Restate all of the entries verbatim.

* GIVEN ENTRIES
---
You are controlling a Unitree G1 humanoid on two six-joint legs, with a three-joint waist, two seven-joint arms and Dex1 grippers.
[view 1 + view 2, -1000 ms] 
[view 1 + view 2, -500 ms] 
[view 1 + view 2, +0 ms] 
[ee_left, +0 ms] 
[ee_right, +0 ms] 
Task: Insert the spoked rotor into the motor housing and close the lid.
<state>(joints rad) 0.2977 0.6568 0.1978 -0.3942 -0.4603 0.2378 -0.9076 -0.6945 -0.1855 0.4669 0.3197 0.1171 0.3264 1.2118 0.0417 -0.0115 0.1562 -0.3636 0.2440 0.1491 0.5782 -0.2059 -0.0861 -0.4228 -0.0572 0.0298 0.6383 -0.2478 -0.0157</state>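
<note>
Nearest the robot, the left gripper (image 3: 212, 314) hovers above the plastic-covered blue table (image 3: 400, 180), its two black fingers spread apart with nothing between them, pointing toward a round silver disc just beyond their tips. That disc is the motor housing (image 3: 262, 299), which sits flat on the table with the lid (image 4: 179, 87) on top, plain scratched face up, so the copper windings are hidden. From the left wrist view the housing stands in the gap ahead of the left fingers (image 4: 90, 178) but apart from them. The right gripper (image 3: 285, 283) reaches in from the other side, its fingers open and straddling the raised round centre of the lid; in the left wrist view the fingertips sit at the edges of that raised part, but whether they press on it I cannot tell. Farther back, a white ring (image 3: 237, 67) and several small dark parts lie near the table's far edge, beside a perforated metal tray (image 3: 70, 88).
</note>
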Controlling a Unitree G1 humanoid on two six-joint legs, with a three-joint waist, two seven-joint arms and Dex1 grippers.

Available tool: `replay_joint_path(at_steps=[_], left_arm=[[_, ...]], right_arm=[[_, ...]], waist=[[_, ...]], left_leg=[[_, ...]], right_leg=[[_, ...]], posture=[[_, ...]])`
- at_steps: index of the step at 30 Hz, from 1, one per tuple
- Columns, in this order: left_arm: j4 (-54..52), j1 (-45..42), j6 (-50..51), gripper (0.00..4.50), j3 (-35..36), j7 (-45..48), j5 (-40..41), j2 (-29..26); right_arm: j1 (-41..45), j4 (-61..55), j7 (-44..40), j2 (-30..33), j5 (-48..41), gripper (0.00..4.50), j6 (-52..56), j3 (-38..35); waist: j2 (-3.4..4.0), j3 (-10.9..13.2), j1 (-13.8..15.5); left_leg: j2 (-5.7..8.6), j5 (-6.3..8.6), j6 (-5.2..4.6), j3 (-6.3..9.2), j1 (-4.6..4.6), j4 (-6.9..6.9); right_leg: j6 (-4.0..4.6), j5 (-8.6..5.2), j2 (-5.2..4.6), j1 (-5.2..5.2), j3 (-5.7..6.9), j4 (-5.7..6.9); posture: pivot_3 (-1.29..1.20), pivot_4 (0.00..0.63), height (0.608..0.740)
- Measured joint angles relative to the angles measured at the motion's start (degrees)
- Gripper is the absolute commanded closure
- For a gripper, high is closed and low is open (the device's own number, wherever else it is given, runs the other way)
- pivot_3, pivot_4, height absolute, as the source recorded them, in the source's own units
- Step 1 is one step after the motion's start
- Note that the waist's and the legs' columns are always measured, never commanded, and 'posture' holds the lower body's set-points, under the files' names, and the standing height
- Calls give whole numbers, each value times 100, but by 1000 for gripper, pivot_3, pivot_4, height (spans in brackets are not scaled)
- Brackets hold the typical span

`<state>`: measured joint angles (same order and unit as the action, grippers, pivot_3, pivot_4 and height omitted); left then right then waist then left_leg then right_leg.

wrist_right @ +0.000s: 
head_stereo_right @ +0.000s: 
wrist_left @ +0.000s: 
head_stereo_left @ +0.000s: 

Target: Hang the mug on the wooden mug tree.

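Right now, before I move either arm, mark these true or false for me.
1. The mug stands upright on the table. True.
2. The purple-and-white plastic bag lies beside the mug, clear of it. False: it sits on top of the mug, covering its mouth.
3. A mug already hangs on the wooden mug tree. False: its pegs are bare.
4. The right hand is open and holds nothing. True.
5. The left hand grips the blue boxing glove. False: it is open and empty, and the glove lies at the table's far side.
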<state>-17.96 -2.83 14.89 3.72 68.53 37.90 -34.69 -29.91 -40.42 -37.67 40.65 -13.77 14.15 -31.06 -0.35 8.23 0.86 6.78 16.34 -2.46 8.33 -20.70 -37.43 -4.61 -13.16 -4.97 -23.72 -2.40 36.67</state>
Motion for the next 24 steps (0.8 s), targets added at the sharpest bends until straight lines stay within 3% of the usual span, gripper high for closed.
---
* EXERCISE OUTPUT
You are controlling a Unitree G1 humanoid on two six-joint legs, with a three-joint waist, two seven-joint arms and Dex1 grippers.
[view 1 + view 2, -1000 ms] 
[view 1 + view 2, -500 ms] 
[view 1 + view 2, +0 ms] 
[ee_left, +0 ms] 
[ee_right, +0 ms] 
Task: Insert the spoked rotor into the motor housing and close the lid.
<state>(joints rad) 0.2977 0.6568 0.1978 -0.3942 -0.4603 0.2378 -0.9076 -0.6945 -0.1855 0.4669 0.3197 0.1171 0.3264 1.2118 0.0417 -0.0115 0.1562 -0.3636 0.2440 0.1491 0.5782 -0.2059 -0.0861 -0.4228 -0.0572 0.0298 0.6383 -0.2478 -0.0157</state>
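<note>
Nearest the robot, the left gripper (image 3: 212, 314) hovers above the plastic-covered blue table (image 3: 400, 180), its two black fingers spread apart with nothing between them, pointing toward a round silver disc just beyond their tips. That disc is the motor housing (image 3: 262, 299), which sits flat on the table with the lid (image 4: 179, 87) on top, plain scratched face up, so the copper windings are hidden. From the left wrist view the housing stands in the gap ahead of the left fingers (image 4: 90, 178) but apart from them. The right gripper (image 3: 285, 283) reaches in from the other side, its fingers open and straddling the raised round centre of the lid; in the left wrist view the fingertips sit at the edges of that raised part, but whether they press on it I cannot tell. Farther back, a white ring (image 3: 237, 67) and several small dark parts lie near the table's far edge, beside a perforated metal tray (image 3: 70, 88).
</note>
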Controlling a Unitree G1 humanoid on two six-joint legs, with a three-joint waist, two seven-joint arms and Dex1 grippers.

Available tool: `replay_joint_path(at_steps=[_], left_arm=[[_, ...]], right_arm=[[_, ...]], waist=[[_, ...]], left_leg=[[_, ...]], right_leg=[[_, ...]], posture=[[_, ...]])`
- at_steps: index of the step at 30 Hz, from 1, one per tuple
- Columns, in this order: left_arm: j4 (-54..52), j1 (-45..42), j6 (-50..51), gripper (0.00..4.50), j3 (-35..36), j7 (-45..48), j5 (-40..41), j2 (-29..26); right_arm: j1 (-41..45), j4 (-61..55), j7 (-44..40), j2 (-30..33), j5 (-48..41), gripper (0.00..4.50), j6 (-52..56), j3 (-38..35); waist: j2 (-3.4..4.0), j3 (-10.9..13.2), j1 (-13.8..15.5); left_leg: j2 (-5.7..8.6), j5 (-6.3..8.6), j6 (-5.2..4.6), j3 (-6.3..9.2), j1 (-4.6..4.6), j4 (-6.9..6.9); right_leg: j6 (-4.0..4.6), j5 (-8.6..5.2), j2 (-5.2..4.6), j1 (-5.2..5.2), j3 (-5.7..6.9), j4 (-5.7..6.9); posture: pivot_3 (-1.29..1.20), pivot_4 (0.00..0.63), height (0.608..0.740)
- Measured joint angles relative to the angles measured at the motion's start (degrees)
- Gripper is the absolute commanded closure
- For a gripper, high is closed and low is open (the device's own number, wherever else it is given, runs the other way)
- pivot_3, pivot_4, height absolute, as the source recorded them, in the source's own units
- Step 1 is one step after the motion's start
- Note that the waist's and the legs' columns are always measured, never commanded, and 'posture' holds the lower body's set-points, under the files' names, and the standing height
- Calls give whole numbers, each value times 100, but by 1000 for gripper, pivot_3, pivot_4, height (spans in brackets are not scaled)
- Brackets hold the typical span

`<state>`: measured joint angles (same order and unit as the action, grippers, pivot_3, pivot_4 and height omitted); left then right then waist then left_leg then right_leg.

wrist_right @ +0.000s: 
head_stereo_right @ +0.000s: 
wrist_left @ +0.000s: 
head_stereo_left @ +0.000s: 

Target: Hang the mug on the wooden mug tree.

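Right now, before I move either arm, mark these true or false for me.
1. The mug stands upright on the table. True.
2. The purple-and-white plastic bag lies beside the mug, clear of it. False: it sits on top of the mug, covering its mouth.
3. A mug already hangs on the wooden mug tree. False: its pegs are bare.
4. The right hand is open and holds nothing. True.
5. The left hand grips the blue boxing glove. False: it is open and empty, and the glove lies at the table's far side.
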<state>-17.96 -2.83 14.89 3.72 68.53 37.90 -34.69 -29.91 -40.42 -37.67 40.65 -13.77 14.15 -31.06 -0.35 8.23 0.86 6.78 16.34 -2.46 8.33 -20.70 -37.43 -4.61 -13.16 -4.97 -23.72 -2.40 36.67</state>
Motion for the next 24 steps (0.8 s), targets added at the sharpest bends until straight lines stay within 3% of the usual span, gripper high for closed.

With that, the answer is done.